Records for the exercise Start Marker

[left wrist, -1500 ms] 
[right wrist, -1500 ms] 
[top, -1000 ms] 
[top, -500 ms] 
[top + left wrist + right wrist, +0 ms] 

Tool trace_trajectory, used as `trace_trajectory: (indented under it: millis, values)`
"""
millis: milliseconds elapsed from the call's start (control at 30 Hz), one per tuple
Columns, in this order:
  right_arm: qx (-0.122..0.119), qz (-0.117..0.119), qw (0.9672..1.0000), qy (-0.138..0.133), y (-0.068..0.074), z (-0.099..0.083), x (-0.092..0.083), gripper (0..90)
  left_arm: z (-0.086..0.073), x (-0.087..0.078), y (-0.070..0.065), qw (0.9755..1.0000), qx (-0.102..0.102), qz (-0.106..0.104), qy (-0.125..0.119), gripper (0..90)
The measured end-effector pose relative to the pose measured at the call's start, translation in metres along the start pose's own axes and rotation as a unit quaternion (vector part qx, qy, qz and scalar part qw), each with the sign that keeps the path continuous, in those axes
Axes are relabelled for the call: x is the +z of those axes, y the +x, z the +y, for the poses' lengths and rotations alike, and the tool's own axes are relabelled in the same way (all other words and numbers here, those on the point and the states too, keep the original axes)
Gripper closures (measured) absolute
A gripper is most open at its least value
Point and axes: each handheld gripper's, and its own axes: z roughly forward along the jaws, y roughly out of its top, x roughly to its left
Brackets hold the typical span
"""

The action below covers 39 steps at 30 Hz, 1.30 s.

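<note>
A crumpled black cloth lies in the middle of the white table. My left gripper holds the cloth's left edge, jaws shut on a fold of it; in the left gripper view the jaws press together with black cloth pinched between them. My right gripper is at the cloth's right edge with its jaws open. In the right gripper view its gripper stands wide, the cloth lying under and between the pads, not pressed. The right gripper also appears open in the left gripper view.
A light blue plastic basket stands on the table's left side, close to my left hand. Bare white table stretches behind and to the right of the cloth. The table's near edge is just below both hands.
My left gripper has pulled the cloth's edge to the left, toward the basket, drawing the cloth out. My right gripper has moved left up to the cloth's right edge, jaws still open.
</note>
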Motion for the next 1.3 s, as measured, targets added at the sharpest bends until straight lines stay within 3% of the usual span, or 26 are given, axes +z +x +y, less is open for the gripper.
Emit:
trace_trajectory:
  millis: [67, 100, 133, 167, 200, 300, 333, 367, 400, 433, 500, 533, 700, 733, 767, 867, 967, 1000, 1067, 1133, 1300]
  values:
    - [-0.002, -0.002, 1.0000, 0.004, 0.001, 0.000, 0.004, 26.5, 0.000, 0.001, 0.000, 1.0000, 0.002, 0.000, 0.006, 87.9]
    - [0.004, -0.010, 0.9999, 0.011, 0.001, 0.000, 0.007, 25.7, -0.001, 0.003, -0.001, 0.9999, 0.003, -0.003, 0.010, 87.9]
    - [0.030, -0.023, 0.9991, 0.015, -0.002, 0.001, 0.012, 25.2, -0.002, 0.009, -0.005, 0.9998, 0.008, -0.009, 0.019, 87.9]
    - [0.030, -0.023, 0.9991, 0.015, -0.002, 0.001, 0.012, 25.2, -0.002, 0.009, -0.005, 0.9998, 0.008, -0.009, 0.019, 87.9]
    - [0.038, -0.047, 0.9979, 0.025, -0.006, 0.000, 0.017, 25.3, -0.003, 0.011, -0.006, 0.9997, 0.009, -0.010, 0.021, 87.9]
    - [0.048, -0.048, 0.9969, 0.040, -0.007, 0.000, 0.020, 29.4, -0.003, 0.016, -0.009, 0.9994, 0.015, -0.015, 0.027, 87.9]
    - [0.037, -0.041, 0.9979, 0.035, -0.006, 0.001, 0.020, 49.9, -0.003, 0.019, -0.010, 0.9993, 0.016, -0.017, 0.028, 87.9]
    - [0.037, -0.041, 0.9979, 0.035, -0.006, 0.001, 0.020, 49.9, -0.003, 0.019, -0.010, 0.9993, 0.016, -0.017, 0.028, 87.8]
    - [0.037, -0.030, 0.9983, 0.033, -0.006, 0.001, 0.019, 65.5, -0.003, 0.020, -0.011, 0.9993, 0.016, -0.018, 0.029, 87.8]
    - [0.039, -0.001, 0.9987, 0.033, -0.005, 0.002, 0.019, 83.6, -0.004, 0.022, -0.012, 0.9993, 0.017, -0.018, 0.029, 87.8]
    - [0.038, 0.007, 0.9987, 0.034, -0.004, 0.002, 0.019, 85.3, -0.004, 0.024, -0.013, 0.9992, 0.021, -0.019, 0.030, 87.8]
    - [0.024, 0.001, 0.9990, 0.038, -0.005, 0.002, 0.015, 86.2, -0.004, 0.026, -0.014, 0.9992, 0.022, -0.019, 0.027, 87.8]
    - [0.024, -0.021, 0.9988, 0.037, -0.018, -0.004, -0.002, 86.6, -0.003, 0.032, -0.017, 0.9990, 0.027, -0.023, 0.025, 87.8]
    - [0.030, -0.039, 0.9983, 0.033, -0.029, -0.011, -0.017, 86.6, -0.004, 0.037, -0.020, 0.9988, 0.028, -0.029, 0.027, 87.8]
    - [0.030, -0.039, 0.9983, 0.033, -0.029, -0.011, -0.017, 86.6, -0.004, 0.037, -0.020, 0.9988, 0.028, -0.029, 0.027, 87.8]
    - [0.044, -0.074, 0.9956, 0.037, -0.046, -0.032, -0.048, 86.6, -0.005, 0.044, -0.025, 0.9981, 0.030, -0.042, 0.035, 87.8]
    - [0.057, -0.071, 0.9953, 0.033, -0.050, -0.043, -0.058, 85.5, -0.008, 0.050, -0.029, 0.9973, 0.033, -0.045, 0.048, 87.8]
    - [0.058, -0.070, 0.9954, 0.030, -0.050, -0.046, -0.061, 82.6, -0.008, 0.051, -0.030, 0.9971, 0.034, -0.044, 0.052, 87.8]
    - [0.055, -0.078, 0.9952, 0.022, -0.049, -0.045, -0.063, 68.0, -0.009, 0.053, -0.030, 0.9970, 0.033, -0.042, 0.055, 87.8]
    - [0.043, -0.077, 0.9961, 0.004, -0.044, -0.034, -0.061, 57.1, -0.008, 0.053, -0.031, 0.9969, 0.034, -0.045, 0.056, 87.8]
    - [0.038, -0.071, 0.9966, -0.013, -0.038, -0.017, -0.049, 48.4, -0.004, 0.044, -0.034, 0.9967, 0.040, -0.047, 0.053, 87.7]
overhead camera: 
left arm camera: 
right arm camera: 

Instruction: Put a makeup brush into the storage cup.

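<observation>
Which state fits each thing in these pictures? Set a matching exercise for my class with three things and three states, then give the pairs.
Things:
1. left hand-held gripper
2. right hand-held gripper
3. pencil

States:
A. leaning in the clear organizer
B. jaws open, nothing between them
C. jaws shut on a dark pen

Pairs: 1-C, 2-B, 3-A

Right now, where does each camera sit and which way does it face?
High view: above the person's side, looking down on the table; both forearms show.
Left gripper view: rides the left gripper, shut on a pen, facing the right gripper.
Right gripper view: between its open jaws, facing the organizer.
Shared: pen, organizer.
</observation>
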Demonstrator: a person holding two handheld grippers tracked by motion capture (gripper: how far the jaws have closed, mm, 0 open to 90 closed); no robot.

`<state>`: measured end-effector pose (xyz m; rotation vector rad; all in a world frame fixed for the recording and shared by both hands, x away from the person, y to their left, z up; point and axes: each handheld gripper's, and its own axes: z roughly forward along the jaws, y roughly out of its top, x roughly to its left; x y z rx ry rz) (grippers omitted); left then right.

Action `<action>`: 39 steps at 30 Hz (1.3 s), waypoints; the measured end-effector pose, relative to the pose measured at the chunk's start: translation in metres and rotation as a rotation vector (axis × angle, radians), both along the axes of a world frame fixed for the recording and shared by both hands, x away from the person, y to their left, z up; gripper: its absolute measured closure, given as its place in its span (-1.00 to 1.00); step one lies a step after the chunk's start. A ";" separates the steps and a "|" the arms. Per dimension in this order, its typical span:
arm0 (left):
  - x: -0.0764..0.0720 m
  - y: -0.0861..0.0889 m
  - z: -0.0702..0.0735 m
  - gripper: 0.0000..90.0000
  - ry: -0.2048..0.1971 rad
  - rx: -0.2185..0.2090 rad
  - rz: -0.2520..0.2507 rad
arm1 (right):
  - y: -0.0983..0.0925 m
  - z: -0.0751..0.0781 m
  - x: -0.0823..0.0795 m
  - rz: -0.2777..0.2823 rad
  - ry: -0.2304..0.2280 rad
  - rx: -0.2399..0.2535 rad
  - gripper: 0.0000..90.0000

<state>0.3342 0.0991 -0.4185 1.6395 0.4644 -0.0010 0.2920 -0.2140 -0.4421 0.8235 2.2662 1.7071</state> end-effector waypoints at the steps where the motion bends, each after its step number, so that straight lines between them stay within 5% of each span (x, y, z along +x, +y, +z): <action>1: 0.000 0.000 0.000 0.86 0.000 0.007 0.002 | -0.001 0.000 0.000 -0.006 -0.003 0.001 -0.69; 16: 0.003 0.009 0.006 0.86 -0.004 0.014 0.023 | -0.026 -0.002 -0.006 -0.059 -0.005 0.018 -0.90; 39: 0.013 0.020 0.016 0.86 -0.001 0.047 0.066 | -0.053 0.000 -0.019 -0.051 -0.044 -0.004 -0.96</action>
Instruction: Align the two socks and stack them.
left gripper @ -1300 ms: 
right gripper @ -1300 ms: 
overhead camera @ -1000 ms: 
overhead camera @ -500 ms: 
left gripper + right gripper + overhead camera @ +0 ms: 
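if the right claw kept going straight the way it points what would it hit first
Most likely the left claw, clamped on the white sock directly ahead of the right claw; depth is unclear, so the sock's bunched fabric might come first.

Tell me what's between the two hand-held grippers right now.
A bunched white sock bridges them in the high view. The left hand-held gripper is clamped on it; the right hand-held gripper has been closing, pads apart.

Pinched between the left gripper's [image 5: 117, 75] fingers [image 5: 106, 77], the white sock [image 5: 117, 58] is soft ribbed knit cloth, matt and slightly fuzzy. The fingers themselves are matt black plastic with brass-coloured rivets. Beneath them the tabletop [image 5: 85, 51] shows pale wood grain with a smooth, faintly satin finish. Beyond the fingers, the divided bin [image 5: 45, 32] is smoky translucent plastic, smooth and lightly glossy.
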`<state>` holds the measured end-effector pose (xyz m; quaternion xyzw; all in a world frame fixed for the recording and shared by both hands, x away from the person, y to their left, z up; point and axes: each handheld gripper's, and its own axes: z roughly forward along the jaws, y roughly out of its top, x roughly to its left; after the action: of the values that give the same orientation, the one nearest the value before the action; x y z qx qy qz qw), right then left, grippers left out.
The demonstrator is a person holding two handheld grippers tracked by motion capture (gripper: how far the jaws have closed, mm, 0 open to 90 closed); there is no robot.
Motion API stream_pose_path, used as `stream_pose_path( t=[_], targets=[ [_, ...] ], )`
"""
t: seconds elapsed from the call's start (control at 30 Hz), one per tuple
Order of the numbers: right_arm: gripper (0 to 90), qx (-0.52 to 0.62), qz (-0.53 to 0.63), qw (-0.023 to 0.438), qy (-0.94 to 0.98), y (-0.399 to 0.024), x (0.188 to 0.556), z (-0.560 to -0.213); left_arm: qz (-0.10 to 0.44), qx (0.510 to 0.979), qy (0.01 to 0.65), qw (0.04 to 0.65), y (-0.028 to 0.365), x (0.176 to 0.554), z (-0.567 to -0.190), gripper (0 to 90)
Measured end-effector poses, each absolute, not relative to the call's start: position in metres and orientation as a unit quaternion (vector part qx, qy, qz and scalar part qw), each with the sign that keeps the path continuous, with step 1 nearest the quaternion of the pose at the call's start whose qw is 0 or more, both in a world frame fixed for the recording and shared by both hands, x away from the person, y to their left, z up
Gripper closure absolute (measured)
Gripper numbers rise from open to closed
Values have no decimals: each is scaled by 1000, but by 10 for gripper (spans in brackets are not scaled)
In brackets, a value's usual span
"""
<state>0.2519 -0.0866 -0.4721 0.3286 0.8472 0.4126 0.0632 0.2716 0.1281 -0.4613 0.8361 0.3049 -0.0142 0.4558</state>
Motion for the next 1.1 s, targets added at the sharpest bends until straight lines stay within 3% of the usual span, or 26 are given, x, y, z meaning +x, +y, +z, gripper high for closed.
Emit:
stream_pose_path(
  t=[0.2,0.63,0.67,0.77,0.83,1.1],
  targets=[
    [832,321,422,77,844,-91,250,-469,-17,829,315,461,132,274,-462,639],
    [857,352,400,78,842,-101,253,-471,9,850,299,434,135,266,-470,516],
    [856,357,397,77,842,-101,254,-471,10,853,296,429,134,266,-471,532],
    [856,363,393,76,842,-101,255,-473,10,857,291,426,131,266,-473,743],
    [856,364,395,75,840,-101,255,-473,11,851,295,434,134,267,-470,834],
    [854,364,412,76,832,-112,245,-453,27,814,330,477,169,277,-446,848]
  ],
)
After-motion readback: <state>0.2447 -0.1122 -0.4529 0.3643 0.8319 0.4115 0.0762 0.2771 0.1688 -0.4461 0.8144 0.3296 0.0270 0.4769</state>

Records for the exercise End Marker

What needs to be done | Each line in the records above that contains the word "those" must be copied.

The completed task |
The measured end-effector pose relative to the pose measured at the call's start, translation in metres along the start pose's own axes and rotation as a unit quaternion (vector part qx, qy, qz and scalar part qw), each with the sign that keeps the path continuous, in those axes
Axes are relabelled for the call: x is the +z of those axes, y the +x, z the +y, for the poses' lengths and rotations alike, and the tool's own axes are relabelled in the same way (all other words and numbers here, those on the point and the states too, keep the original axes)

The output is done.